* [WORK ITEM]
Every line from the top of the material through the line holding "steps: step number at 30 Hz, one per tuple" should be copied exactly, and only those lines.

○ ○ ○

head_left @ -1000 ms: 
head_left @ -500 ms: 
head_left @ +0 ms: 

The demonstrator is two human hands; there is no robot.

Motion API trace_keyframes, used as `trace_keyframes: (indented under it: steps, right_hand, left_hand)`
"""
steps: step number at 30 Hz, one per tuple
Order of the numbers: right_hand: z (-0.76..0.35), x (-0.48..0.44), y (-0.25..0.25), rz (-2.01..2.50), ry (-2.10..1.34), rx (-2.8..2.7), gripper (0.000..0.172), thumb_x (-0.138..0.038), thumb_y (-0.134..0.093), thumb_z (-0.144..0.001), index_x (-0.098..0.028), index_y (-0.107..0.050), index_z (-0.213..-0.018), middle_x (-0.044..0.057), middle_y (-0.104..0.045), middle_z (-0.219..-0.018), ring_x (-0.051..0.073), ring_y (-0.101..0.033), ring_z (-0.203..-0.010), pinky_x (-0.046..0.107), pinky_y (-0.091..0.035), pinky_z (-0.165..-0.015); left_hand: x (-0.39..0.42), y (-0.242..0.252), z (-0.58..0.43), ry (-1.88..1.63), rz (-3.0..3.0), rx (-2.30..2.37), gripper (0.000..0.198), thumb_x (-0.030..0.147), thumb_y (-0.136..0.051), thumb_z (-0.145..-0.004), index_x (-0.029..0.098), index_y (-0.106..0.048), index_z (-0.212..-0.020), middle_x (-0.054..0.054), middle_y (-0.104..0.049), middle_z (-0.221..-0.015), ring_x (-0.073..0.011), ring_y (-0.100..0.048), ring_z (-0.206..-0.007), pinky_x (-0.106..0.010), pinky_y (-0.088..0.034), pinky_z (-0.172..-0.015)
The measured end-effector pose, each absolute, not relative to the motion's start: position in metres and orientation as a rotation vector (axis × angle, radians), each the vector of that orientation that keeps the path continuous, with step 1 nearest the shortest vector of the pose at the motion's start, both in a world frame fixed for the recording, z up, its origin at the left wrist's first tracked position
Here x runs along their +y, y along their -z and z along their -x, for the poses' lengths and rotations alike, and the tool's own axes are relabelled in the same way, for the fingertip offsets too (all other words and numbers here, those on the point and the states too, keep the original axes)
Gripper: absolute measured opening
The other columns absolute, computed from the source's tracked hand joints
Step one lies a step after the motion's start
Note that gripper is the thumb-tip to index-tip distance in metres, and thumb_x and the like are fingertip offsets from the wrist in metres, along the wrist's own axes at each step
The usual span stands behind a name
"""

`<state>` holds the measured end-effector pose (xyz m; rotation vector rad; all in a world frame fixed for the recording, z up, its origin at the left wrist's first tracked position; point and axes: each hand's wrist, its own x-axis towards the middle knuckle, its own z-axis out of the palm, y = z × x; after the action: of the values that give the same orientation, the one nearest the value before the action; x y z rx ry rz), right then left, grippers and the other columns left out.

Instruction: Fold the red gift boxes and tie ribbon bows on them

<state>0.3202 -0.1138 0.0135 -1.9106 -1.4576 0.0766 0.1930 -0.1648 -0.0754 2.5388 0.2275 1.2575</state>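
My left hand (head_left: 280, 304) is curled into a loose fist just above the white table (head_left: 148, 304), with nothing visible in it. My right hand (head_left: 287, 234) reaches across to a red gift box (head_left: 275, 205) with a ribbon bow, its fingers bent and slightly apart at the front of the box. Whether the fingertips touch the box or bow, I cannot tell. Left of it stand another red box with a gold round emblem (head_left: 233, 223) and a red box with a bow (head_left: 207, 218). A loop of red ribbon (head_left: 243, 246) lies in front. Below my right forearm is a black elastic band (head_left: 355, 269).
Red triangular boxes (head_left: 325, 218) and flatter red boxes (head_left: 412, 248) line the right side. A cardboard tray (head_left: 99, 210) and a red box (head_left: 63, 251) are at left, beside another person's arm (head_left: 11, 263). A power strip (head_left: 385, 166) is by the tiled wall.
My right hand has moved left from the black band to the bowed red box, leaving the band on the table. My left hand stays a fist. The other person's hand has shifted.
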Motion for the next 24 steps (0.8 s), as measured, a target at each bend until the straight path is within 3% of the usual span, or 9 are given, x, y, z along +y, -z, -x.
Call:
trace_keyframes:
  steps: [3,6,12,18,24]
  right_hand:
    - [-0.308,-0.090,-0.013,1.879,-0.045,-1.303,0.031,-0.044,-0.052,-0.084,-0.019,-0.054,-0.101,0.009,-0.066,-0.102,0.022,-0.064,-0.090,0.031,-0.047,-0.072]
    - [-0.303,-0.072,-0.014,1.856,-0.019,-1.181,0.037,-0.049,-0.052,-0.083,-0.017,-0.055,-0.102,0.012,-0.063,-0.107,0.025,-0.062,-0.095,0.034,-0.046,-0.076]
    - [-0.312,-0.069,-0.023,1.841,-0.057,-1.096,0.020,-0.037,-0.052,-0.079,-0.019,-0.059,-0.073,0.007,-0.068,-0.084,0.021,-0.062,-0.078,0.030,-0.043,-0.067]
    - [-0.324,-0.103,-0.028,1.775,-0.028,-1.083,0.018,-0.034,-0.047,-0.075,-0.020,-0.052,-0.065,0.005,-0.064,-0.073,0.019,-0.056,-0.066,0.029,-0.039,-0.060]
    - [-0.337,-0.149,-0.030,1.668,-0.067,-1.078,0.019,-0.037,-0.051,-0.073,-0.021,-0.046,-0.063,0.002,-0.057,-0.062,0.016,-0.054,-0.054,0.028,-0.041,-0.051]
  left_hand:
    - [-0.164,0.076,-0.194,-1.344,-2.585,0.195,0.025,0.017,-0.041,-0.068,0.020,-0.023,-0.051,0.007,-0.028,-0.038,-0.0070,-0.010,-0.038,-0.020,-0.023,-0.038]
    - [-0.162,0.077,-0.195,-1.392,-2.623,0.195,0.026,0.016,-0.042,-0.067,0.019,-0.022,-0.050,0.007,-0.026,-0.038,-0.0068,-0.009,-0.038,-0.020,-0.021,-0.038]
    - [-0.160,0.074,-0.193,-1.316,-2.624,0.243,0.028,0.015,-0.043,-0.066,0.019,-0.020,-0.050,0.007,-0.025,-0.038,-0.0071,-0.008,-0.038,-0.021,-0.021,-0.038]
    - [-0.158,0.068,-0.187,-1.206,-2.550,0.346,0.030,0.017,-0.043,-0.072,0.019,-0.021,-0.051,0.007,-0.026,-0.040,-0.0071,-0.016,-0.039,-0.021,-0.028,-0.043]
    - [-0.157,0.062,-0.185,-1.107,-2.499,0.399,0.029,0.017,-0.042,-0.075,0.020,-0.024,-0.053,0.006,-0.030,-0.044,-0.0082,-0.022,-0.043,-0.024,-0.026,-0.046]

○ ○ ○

* [EXPECTED OUTPUT]
head_left @ -1000 ms: 
head_left @ -500 ms: 
head_left @ +0 ms: 

The demonstrator is two human hands; there is no robot.

Motion API trace_keyframes, used as `trace_keyframes: (indented under it: steps, right_hand, left_hand)`
"""
steps: step number at 30 Hz, one per tuple

The reply is now complete.